In the records below, begin at the line containing "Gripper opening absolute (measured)" and end at the line containing "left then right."; quote every line in that span exactly, including both boundary lines, and no others.

Top of Input records

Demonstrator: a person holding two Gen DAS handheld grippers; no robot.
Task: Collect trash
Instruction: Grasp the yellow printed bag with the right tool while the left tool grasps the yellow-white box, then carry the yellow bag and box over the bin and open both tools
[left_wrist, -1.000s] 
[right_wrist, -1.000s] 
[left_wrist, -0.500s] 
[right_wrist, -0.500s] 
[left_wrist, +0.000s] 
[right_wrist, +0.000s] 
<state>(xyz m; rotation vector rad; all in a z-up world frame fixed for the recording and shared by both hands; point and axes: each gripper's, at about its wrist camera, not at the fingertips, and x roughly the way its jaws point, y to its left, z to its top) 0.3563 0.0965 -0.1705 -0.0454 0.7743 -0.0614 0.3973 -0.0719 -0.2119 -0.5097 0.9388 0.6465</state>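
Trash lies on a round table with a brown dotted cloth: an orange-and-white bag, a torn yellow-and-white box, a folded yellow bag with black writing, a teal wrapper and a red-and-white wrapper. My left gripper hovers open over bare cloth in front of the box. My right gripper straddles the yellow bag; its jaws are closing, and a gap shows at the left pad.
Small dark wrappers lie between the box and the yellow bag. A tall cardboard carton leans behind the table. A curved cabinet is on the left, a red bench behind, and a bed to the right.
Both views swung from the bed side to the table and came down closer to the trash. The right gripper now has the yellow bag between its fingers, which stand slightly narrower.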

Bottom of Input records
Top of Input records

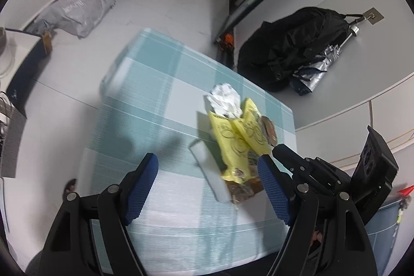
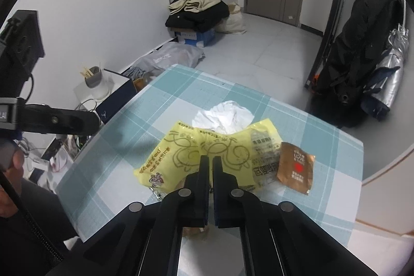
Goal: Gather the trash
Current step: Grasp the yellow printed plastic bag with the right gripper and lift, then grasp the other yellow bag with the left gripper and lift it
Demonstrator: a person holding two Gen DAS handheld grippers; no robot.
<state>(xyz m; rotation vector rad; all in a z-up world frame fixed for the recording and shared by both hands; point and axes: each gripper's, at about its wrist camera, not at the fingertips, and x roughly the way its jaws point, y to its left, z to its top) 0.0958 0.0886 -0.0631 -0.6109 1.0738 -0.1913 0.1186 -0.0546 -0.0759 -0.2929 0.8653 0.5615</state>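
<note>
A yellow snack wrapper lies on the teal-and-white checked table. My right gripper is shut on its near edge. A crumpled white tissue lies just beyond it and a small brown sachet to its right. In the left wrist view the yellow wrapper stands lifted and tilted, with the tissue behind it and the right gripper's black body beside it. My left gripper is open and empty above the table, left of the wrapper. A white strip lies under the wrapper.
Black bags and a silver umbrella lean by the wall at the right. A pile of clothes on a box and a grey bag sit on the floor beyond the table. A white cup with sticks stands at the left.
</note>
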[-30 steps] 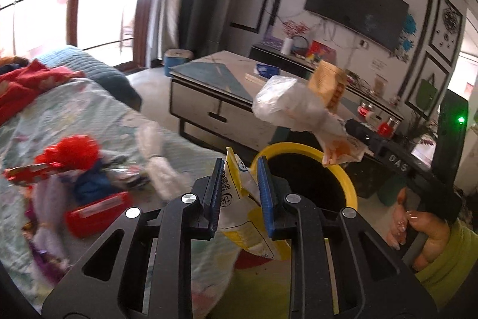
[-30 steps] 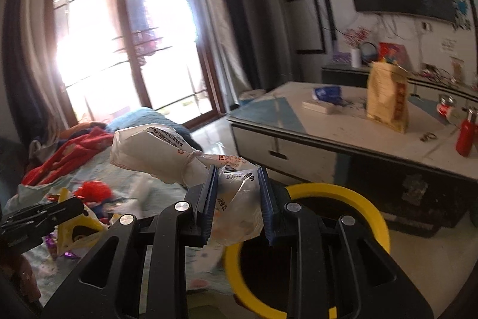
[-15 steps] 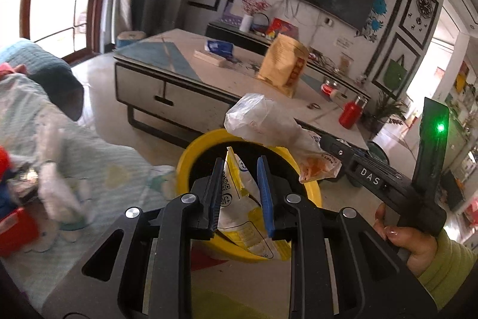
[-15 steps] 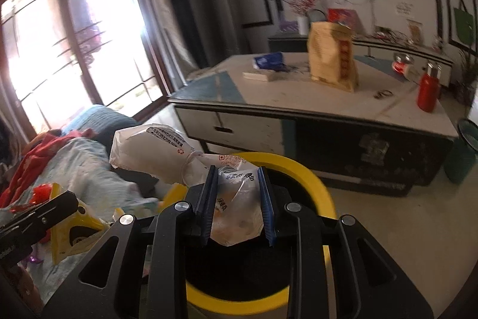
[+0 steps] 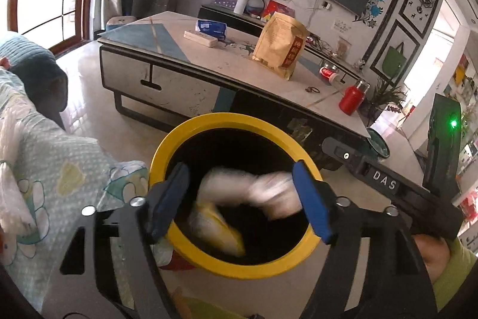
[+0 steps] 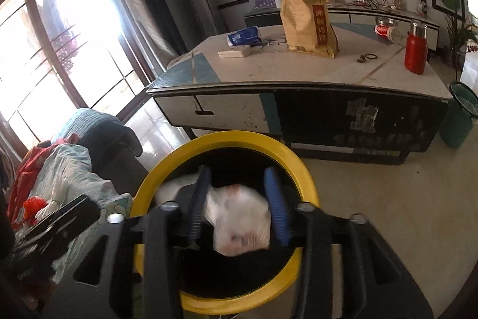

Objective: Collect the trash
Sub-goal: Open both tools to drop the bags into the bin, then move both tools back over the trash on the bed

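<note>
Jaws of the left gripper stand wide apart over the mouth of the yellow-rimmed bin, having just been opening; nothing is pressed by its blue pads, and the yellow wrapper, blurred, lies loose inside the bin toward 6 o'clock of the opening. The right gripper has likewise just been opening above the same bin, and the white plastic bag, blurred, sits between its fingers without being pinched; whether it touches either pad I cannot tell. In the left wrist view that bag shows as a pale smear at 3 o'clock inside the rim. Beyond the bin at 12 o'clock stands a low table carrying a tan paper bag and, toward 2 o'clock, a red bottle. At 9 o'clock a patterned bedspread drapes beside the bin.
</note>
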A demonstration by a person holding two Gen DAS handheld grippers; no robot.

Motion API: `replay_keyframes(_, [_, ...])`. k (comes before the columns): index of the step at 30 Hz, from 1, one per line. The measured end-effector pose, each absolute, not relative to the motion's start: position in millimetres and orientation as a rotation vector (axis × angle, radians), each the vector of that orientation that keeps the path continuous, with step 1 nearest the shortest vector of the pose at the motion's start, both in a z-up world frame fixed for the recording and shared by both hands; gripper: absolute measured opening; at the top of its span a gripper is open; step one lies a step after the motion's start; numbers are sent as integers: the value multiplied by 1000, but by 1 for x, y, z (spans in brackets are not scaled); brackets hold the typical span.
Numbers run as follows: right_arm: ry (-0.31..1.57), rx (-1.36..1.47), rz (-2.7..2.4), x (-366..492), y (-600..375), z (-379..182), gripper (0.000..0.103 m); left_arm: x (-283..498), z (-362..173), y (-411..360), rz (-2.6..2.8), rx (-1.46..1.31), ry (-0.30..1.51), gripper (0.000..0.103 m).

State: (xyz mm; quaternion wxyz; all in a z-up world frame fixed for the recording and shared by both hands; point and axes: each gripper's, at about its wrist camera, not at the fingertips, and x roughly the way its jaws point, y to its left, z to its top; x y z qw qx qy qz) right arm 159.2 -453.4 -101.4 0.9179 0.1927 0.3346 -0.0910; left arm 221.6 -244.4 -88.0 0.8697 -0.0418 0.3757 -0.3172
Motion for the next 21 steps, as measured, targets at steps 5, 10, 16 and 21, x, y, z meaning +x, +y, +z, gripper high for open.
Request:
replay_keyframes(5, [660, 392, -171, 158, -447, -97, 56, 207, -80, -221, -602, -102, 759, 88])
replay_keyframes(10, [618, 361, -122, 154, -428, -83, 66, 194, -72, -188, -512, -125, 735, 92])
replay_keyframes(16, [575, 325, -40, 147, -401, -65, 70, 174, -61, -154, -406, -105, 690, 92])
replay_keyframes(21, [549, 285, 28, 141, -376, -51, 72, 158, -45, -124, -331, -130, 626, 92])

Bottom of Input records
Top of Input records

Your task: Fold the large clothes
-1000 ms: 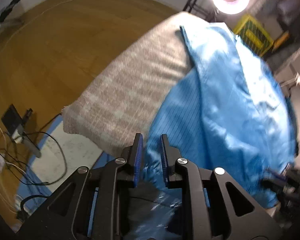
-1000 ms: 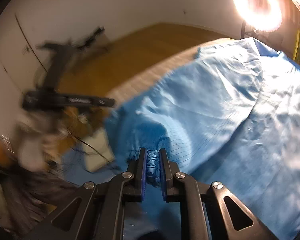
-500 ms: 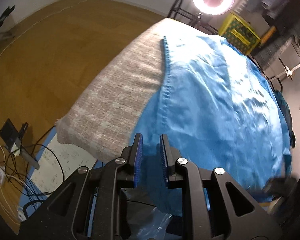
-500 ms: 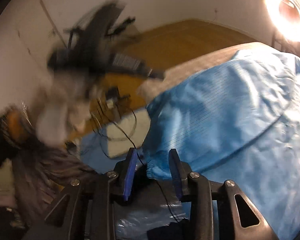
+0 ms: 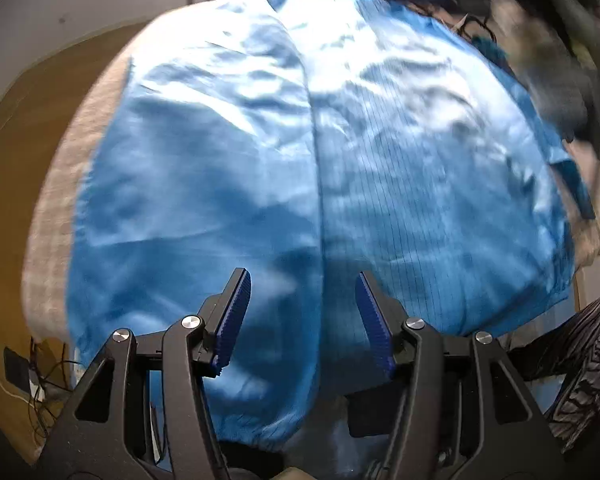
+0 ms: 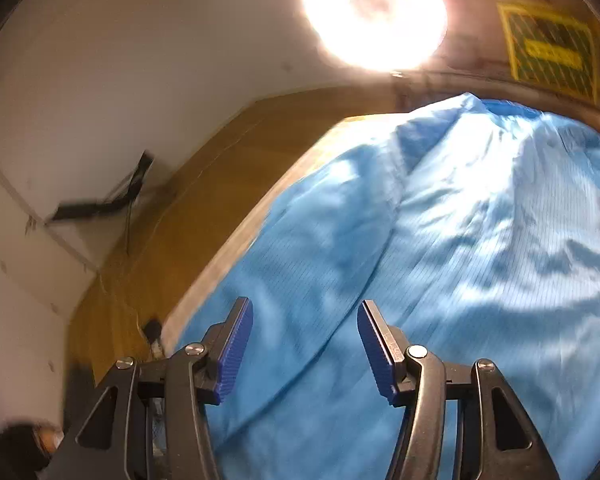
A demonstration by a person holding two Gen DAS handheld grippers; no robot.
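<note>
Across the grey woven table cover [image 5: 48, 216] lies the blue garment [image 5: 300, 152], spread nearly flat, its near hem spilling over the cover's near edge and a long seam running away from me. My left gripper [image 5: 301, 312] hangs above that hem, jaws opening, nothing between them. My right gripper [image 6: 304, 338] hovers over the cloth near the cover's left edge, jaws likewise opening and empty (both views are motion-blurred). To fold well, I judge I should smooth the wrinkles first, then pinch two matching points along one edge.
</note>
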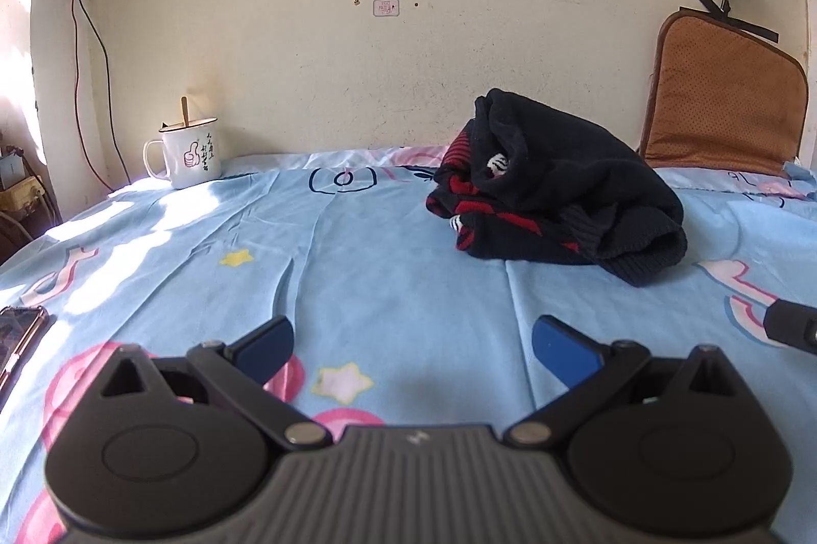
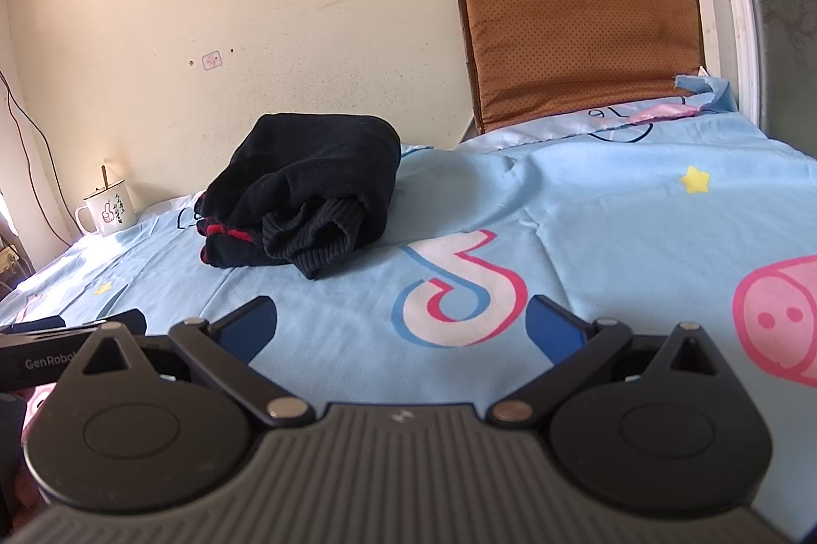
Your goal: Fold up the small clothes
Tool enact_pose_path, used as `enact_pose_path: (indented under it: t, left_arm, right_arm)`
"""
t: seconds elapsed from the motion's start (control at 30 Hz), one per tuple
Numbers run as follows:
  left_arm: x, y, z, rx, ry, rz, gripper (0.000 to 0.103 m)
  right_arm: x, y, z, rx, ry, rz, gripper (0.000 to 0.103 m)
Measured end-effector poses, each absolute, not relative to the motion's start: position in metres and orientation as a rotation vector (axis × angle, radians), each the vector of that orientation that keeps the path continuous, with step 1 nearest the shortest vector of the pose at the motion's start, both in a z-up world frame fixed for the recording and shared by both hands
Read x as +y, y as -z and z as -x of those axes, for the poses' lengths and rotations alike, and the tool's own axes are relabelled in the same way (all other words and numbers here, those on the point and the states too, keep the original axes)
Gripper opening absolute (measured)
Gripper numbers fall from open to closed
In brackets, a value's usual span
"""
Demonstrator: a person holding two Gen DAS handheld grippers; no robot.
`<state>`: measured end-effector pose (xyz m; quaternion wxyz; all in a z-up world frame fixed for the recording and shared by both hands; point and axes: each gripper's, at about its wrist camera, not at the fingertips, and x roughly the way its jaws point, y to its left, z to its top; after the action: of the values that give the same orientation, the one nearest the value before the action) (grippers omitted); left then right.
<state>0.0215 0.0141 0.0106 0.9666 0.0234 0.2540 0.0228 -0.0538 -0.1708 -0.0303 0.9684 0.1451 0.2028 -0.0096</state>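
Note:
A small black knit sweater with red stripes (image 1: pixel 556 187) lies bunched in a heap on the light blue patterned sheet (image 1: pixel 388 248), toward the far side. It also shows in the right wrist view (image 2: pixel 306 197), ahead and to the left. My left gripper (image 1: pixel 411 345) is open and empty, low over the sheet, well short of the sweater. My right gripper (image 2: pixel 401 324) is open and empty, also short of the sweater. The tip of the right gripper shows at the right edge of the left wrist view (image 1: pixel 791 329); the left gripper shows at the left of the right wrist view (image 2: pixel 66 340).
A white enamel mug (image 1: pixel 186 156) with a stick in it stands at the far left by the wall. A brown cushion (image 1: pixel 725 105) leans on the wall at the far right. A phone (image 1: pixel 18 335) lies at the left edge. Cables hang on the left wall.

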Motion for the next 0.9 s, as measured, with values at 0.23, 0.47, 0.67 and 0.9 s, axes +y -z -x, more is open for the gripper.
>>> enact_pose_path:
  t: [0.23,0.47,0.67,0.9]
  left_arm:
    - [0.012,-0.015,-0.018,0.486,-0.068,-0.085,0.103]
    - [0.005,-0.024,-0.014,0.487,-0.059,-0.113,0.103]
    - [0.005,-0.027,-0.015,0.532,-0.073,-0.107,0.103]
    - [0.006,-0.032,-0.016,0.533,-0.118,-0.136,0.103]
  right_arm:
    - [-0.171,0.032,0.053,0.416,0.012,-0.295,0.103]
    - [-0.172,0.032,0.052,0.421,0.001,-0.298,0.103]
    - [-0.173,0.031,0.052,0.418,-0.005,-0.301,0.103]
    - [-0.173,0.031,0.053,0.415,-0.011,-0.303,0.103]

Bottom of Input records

Answer to this problem:
Gripper opening absolute (measured)
Gripper numbers fall from open to closed
In brackets, a value's usual span
"""
Demonstrator: a person holding two Gen DAS handheld grippers; no robot.
`<state>`: measured end-effector pose (xyz m; quaternion wxyz; all in a z-up world frame fixed for the recording and shared by both hands; point and axes: each gripper's, at about its wrist camera, not at the fingertips, and x roughly the way its jaws point, y to its left, z to its top; after the action: of the values that give the same orientation, the one nearest the value before the action) (grippers omitted); left then right.

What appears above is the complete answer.